L'EIA è la fonte più utile per prevedere un andamento ribassista, poiché la sua tabella di maggio 2026 incorpora già la normalizzazione dei prezzi una volta che l'attuale perturbazione si sarà attenuata. Il percorso da 96,42 dollari nel secondo trimestre del 2026 a 74,39 dollari nel 2027 non è una previsione di crollo, ma è un chiaro argomento contro l'estrapolazione indefinita di prezzi del WTI superiori a 100 dollari.

L'IEA aggiunge una precisazione: i prezzi spot possono rimanere elevati per un certo periodo anche se le prospettive della domanda a medio termine si deteriorano. Per questo motivo, le previsioni ribassiste dovrebbero basarsi sulle scorte e sull'andamento della curva dei prezzi, non solo sui dati relativi alla domanda.

Il BLS e il BEA sono importanti perché dimostrano che il prezzo del petrolio sta già influenzando l'inflazione. Se questo dovesse frenare la crescita, aumenterebbero le probabilità che il prezzo, una volta esaurito il premio derivante dalla scarsità, subisca un crollo.

Indicatori istituzionali ribassisti
FonteAggiornamentoPunto dati specificoUso orso
EIA STEO12 maggio 2026Il prezzo del WTI raggiungerà gli 83,00 dollari nel quarto trimestre del 2026 e i 74,39 dollari nel 2027.Percorso di normalizzazione
IEA OMR13 maggio 2026La domanda calerà di 420 kb/giorno entro il 2026.Vento contrario alla domanda
BLS CPI12 maggio 2026L'indice dei prezzi al consumo dell'energia è aumentato del 17,9% su base annua ad aprile.rischio di feedback inflazionistico
BEA GDP30 aprile 2026PIL reale del primo trimestre 2026 +2,0% su base annuaLa crescita non è ancora debole, ma non è nemmeno esplosiva.

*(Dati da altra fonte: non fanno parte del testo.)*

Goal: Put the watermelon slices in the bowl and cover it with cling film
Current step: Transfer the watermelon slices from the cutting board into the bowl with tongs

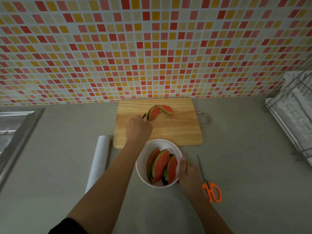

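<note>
At your far left, the steel sink (15, 125) is set into the edge of the grey worktop (244, 166). Next comes the cling film roll (98, 162), lying on the worktop with its length running away from you, just left of your left forearm and near the board's near-left corner. Your left hand (138, 129) is out over the wooden cutting board (177, 129), fingers curled, pinching the near end of a watermelon slice (153, 112). That slice is tilted with its red flesh toward you, and I cannot tell whether its far tip touches the wood. Just right of it, a second slice (167, 109) lies on the board near the far edge, and the 2 tips almost meet. The white bowl (162, 144) stands on the worktop just in front of the board's near edge. The 3 slices in the bowl (160, 166) lean side by side, rinds down and to the left. Your right hand (189, 173) grips the bowl's right rim with the thumb on top of the rim; the other fingers are hidden behind the bowl's outer wall. Right of that hand, the orange-handled scissors (211, 188) lie on the worktop with blades closed and pointing away from you. At the far right stands a white dish rack (293, 115).
</note>
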The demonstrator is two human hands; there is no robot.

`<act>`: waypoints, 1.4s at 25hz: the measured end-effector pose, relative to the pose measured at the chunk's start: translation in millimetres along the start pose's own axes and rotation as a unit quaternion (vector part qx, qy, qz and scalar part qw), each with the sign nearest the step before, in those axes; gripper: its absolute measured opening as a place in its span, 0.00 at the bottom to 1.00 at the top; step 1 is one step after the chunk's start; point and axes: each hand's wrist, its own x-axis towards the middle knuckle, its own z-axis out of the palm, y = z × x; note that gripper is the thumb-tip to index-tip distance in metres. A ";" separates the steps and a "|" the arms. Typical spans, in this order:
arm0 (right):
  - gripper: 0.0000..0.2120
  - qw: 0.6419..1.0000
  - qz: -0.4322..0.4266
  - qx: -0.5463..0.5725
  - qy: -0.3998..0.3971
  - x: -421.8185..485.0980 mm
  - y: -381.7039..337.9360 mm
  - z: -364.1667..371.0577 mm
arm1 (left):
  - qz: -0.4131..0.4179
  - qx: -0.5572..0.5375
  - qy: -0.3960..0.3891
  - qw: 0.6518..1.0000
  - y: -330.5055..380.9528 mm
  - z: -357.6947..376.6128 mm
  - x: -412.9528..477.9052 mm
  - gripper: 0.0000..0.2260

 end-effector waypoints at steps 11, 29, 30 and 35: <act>0.20 0.999 0.039 0.014 -0.008 0.2 -2.1 -1.9 | 0.048 -0.025 -0.006 0.999 -20.6 -1.3 7.6 0.08; 0.23 0.999 0.043 0.017 -0.017 1.3 -4.3 -3.7 | 0.108 -0.020 -0.042 0.993 -60.8 -56.1 -166.4 0.10; 0.23 0.998 0.046 0.025 -0.019 0.9 -4.7 -2.9 | 0.100 -0.009 -0.039 0.994 -59.4 -52.8 -167.2 0.11; 0.21 0.999 0.039 0.029 -0.006 -1.3 -6.9 -4.3 | 0.069 0.018 -0.036 0.997 -53.9 -58.1 -173.6 0.15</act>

La tesi ribassista acquista maggiore credibilità quando il mercato fisico inizia a convergere verso le previsioni a medio termine più moderate già pubblicate dall'EIA.

05. Scenari

Scenari ribassisti con fattori scatenanti concreti

Scenario ribassista di base, probabilità del 50%: il WTI scende in un intervallo compreso tra 85 e 92 dollari nei prossimi uno-tre mesi. Fattore scatenante: il mercato inizia a prezzare una ripresa dei flussi di esportazione e la curva dei prezzi a breve termine si restringe. Da rivedere dopo ogni pubblicazione settimanale delle scorte EIA e ogni aggiornamento mensile dell'IEA.

Scenario ribassista più profondo, con una probabilità del 25%: il WTI scende in un intervallo compreso tra 70 e 80 dollari entro la fine del 2026 o il 2027. Fattori scatenanti: ricostituzione delle scorte, un'ulteriore ondata di revisioni al ribasso della domanda e una crescita visibile dell'offerta al di fuori del Golfo. Revisione dopo le revisioni STEO del terzo e quarto trimestre 2026.

Scenario ribassista fallito, probabilità del 25%: il WTI rimane sopra i 100 dollari o sale vertiginosamente. Fattore scatenante: la perturbazione persiste e le scorte continuano a diminuire a ritmo di crisi. Rivedere immediatamente qualsiasi peggioramento delle infrastrutture di esportazione o dell'accesso alle spedizioni.

Scenario ribassista
ScenarioProbabilitàZona di prezzoPunto di innesco/revisione
Normalizzare50%$85-$92I flussi migliorano e la tensione immediata si attenua
Rilassati più profondamente25%$70-$80Le scorte si ricostituiscono e la domanda si indebolisce ulteriormente.
L'orso fallisce25%Oltre i 100 dollariLe interruzioni delle forniture persistono e i deficit si aggravano.

Una previsione ribassista sul WTI dovrebbe essere aggiornata rapidamente non appena la curva e le scorte invertiranno la tendenza. Sono questi gli indicatori che trasformano uno scenario ribassista teorico in uno reale.